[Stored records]
==========
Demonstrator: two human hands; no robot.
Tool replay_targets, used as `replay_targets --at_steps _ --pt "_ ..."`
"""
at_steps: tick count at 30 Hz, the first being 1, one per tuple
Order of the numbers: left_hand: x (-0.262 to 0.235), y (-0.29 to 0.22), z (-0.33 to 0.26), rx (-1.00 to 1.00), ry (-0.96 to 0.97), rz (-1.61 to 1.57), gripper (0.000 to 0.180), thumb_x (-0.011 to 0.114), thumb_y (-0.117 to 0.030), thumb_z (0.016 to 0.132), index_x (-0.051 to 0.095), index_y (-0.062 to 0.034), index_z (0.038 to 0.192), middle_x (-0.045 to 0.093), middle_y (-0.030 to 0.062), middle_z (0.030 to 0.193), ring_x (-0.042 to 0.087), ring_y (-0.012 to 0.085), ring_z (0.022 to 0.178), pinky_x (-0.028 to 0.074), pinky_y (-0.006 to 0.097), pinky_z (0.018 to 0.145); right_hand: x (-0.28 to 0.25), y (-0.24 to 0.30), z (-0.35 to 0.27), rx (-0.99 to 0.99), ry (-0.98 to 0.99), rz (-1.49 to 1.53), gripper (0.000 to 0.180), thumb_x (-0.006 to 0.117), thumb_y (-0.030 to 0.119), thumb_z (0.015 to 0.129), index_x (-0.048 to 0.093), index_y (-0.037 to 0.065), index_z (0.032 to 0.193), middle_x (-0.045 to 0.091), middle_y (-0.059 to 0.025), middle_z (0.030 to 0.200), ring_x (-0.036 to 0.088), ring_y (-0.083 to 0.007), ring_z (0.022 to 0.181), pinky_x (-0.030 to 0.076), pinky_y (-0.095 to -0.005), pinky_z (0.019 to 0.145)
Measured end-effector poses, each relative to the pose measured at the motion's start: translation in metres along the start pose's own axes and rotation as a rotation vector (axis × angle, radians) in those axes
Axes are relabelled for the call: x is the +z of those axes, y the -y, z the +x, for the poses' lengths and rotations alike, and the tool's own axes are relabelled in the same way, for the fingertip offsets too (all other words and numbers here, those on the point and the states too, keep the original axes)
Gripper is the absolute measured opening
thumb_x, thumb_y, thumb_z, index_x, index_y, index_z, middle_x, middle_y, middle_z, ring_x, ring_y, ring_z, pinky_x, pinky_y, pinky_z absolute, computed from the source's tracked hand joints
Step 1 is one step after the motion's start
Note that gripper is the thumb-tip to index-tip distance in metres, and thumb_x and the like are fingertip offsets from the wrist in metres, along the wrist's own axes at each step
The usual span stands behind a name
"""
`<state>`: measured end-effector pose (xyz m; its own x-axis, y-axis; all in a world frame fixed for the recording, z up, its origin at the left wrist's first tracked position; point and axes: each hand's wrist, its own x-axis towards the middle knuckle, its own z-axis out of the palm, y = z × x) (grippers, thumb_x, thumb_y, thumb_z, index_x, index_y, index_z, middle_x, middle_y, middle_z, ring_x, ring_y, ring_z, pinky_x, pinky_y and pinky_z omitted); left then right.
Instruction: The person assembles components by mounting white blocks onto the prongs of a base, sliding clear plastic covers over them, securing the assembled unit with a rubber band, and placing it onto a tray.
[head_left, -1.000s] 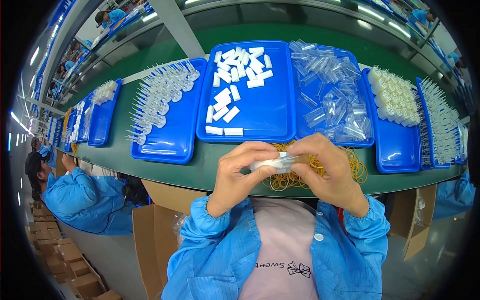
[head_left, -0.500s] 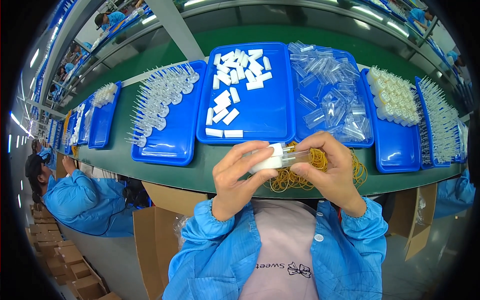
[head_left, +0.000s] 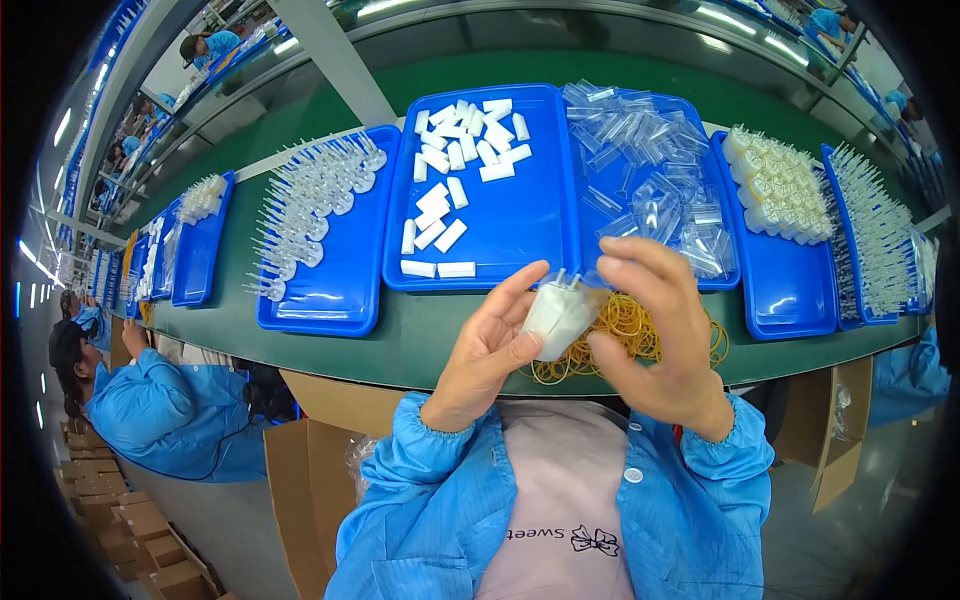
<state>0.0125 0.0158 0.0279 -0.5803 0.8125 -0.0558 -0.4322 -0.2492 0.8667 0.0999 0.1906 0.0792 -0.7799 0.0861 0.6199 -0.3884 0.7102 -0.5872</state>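
Note:
My left hand (head_left: 488, 345) grips a white plastic piece (head_left: 556, 322) between thumb and fingers, tilted above the table's near edge. Two thin clear prongs (head_left: 567, 278) stick up from its top, and a clear plastic sleeve seems to surround it, though its edges are blurred. Close by on the right, my right hand (head_left: 662, 345) has its thumb and fingers spread in a wide curve beside the piece. It looks to be holding nothing. Yellow rubber bands (head_left: 630, 332) lie in a loose pile beyond and under both hands.
Ahead stand blue trays with white blocks (head_left: 432, 205) and clear sleeves (head_left: 660, 200). Trays of clear stemmed parts (head_left: 310, 215) and banded white bundles (head_left: 782, 190) flank them. Open cardboard boxes (head_left: 310, 490) sit below the table edge. A co-worker (head_left: 165, 400) sits at left.
The white piece has turned from lying sideways to prongs up, and the clear sleeve now seems to be over it. My right fingers have spread away from the sleeve they pinched.

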Motion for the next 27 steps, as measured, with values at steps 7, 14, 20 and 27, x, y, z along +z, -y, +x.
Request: replay_targets --at_steps 7,14,20,27 --pt "0.01 -0.004 -0.004 -0.077 0.035 -0.145 0.081 0.07 -0.03 0.085 0.023 -0.003 0.146 0.04 0.0117 0.14 0.044 0.0223 0.127 0.041 0.038 0.101 0.006 0.007 0.001 -0.132 0.265 -0.001 0.089 0.083 0.017 0.061 0.039 0.013 0.137 0.034 -0.0225 0.143 0.036 -0.0429 0.131 0.035 -0.0506 0.104" --pt "0.009 0.002 -0.008 -0.19 0.062 -0.243 0.079 0.069 -0.034 0.085 0.025 -0.0072 0.145 0.045 0.0095 0.133 0.05 0.0218 0.12 0.045 0.037 0.097 0.012 0.0 -0.001 -0.138 0.273 -0.051 0.097 0.085 0.014 0.056 0.036 0.016 0.139 0.033 -0.0205 0.143 0.035 -0.0417 0.131 0.038 -0.0491 0.102" --pt "0.008 0.002 -0.001 -0.208 0.101 -0.281 0.081 0.067 -0.039 0.085 0.022 -0.0086 0.146 0.048 0.0095 0.13 0.052 0.0229 0.117 0.045 0.036 0.096 0.015 -0.001 0.003 -0.058 0.224 0.033 0.092 0.081 0.009 0.059 0.038 0.014 0.141 0.047 -0.0163 0.13 0.048 -0.0356 0.119 0.044 -0.0448 0.095" --pt "0.011 0.008 -0.004 0.141 -0.087 -0.076 0.084 0.066 -0.041 0.086 0.021 -0.0048 0.147 0.044 0.013 0.133 0.051 0.0238 0.118 0.044 0.037 0.097 0.01 0.001 0.003 -0.046 0.269 0.13 0.092 0.081 0.006 0.057 0.04 0.012 0.139 0.051 -0.0125 0.129 0.051 -0.0325 0.118 0.041 -0.0433 0.094"
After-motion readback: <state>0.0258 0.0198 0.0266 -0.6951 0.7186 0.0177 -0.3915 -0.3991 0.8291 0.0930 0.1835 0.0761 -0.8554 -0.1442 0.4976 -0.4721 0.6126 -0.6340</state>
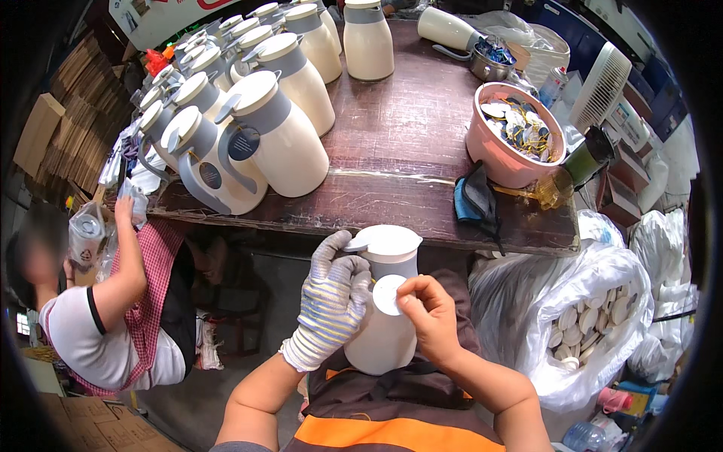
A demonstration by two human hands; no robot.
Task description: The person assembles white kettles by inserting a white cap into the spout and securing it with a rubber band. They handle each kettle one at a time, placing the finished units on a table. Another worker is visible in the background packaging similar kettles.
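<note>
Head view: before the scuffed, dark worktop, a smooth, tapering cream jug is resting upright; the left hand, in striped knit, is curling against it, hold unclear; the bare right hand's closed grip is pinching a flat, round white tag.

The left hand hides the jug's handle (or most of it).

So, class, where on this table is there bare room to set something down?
The widest bare patch of the table lies between the cream jugs on the left and the pink bucket on the right. A bare strip continues along the near edge, from the jugs to the blue-black pouch. Crowded: the left end, packed with jugs.
</note>
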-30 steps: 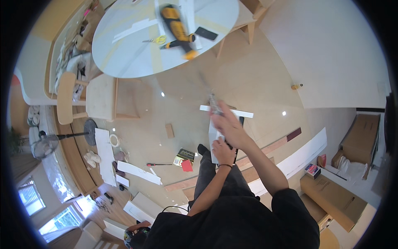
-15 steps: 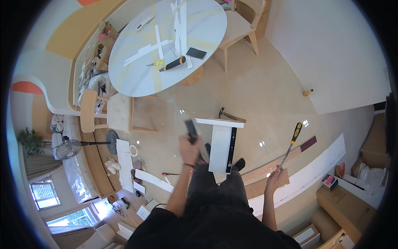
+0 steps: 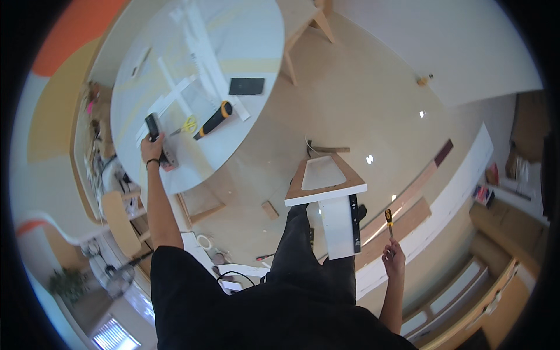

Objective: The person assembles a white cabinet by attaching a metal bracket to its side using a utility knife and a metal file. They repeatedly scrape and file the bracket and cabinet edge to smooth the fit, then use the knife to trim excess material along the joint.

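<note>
My left hand (image 3: 153,150) is closed round a dark grey and black hand-sized tool (image 3: 166,153), whose kind I cannot make out, at the near left part of the round white table (image 3: 216,149). Yellow-handled scissors (image 3: 189,124) and a tool with a black and orange handle (image 3: 214,118) lie just right of it. Low on the right, my right hand (image 3: 394,256) grips a screwdriver (image 3: 389,220) by its shaft, the yellow and black handle pointing up. At my legs stands a white panel piece (image 3: 337,227) with a black rail (image 3: 355,224) and a wood-edged front frame (image 3: 300,184).
White strips (image 3: 201,49) and a flat black item (image 3: 247,86) lie on the table. A hammer (image 3: 329,149) is on the floor ahead. Long wood boards (image 3: 402,195) and a white panel (image 3: 461,181) stretch along the right. Cardboard boxes (image 3: 501,233) stand beyond.
My left hand has carried the dark tool from near my knees up and left to the table. The white piece now shows its wood-edged frame. My right hand still holds the screwdriver.
</note>
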`<state>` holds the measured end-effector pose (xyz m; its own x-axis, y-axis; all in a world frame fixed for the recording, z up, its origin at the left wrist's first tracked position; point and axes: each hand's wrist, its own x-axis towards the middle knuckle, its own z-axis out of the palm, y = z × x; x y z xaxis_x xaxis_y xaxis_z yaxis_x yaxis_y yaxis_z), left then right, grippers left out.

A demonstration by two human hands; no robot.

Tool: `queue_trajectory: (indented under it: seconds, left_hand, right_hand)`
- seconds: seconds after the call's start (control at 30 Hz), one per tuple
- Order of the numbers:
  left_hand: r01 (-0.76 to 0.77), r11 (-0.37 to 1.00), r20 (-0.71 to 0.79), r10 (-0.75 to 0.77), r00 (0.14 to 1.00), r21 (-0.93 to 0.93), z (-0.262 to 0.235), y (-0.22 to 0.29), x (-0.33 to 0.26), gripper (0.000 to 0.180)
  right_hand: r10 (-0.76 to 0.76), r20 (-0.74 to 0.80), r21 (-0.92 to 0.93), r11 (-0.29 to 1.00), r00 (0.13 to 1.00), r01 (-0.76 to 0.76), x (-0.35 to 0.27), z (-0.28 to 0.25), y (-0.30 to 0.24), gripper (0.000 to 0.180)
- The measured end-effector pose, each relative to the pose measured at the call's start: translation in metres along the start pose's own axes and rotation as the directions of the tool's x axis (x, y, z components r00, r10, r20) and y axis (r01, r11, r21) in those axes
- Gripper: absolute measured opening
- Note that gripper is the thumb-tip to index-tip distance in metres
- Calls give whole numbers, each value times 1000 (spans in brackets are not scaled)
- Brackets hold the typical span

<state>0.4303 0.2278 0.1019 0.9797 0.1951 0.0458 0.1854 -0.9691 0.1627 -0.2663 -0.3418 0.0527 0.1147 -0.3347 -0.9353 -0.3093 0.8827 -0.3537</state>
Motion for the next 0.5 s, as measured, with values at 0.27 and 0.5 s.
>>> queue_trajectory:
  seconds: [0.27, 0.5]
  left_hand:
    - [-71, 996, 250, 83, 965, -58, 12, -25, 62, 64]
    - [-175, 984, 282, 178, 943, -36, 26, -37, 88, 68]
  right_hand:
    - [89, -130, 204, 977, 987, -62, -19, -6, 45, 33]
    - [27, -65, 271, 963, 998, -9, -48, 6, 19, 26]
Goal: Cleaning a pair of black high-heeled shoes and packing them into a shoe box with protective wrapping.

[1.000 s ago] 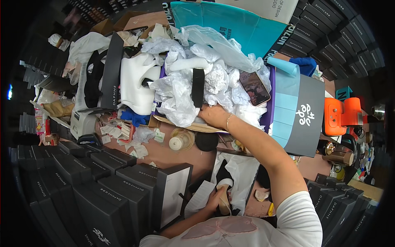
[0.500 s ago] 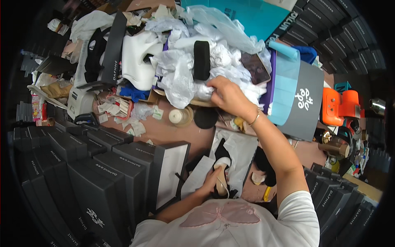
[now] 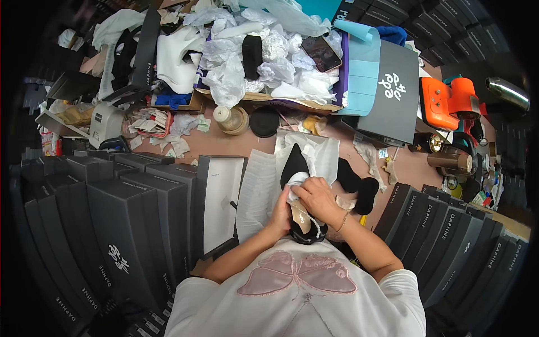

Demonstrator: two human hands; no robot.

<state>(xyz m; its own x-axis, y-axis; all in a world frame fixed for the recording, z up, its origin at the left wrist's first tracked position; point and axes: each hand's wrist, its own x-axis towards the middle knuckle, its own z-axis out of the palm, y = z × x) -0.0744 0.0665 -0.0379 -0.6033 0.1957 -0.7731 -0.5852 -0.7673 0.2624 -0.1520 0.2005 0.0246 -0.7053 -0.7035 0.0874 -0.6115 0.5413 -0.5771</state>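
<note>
A black pointed-toe shoe (image 3: 293,164) with a beige insole and a pearl strap is held in front of my chest, toe pointing away. My left hand (image 3: 280,213) is closed around its left side. My right hand (image 3: 320,199) bends over the shoe's opening, its fingers pressed on a wad of white paper (image 3: 297,178) inside the toe part; its fingertips are partly hidden. Beneath and beyond the shoe, white tissue paper (image 3: 323,150) lines a box. More tissue paper (image 3: 254,188) spreads to the left, beside an upright shoebox part with a white inside (image 3: 220,196).
Stacked dark shoeboxes (image 3: 126,219) flank me on the left, more boxes (image 3: 443,236) on the right. Ahead stands a purple-edged carton (image 3: 345,67) of crumpled white paper with a phone (image 3: 321,54) on top. A jar (image 3: 230,119), black pads (image 3: 358,182) and an orange device (image 3: 443,104) occupy the table.
My right hand has come back from the paper-filled carton to the shoe, bringing white paper. The shoe has shifted closer to my chest, and the view has tilted down.
</note>
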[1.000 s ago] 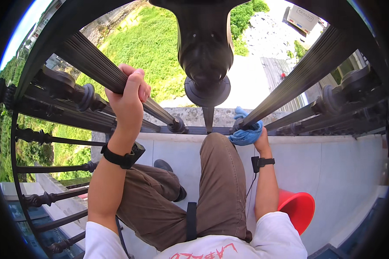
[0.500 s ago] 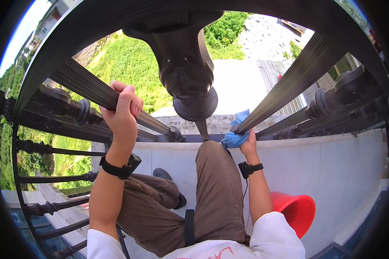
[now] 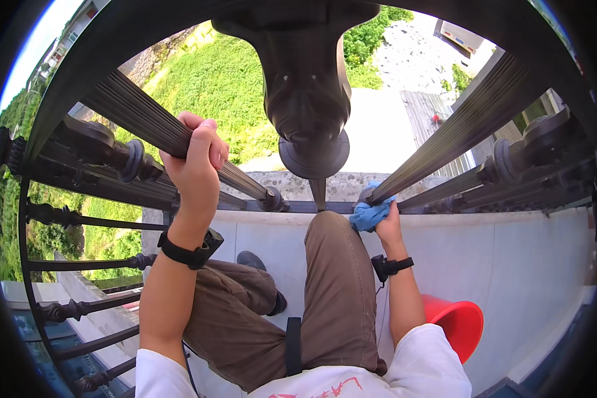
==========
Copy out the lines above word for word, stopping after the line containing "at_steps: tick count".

Demonstrator: two human hands; no robot.
Tool replay_targets, used as `replay_targets --at_steps _ --pt "_ ..."`
"""
at_steps: tick count at 30 Hz, the first being 1, one per tuple

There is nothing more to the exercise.